- YOUR OBJECTIVE -
Produce word for word the lines of the data below running from the one that has "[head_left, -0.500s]" to the one that has "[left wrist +", inclusive, and no others.

- INPUT DATA -
————————
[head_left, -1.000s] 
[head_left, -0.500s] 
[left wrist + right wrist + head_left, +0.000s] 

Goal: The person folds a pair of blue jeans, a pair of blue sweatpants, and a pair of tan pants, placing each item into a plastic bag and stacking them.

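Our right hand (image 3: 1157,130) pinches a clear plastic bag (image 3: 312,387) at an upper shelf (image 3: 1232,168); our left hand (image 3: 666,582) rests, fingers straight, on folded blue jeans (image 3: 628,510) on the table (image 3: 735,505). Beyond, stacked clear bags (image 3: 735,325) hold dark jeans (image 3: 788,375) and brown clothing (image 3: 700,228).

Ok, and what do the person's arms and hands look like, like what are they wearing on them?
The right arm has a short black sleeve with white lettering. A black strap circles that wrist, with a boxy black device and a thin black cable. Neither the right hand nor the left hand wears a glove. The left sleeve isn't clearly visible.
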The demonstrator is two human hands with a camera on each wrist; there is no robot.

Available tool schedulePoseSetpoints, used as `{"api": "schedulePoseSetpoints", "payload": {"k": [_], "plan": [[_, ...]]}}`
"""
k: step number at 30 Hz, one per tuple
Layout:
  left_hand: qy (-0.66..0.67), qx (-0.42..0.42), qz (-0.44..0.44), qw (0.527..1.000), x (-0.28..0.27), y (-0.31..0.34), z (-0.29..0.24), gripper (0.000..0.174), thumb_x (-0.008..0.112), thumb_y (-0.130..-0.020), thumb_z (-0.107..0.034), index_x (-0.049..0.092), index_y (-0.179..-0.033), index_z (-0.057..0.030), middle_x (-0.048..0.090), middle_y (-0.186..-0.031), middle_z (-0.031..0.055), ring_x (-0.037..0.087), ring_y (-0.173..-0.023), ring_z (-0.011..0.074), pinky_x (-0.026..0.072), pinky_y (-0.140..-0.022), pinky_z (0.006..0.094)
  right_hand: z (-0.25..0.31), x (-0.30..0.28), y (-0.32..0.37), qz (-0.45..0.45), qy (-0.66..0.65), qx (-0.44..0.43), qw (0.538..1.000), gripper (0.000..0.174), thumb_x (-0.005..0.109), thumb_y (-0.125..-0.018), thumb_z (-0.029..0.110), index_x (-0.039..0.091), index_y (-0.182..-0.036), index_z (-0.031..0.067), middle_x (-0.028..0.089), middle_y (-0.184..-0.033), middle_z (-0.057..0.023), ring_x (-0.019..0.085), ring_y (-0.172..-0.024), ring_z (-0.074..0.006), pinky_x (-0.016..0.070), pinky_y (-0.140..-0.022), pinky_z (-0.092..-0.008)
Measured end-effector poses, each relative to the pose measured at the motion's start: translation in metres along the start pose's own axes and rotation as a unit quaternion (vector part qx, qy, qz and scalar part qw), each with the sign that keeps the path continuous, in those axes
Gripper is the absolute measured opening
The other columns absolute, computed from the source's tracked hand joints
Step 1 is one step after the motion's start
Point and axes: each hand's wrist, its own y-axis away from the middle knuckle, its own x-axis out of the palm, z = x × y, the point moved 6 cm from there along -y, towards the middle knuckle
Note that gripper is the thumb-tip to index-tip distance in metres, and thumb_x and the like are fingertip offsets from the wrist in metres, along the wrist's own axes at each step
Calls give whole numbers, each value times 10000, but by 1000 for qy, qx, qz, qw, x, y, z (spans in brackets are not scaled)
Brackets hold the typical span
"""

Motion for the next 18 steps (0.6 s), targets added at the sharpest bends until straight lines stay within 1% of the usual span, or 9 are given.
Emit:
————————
- EXERCISE SOLUTION -
[head_left, -0.500s] 
[left wrist + right wrist + head_left, +0.000s] 

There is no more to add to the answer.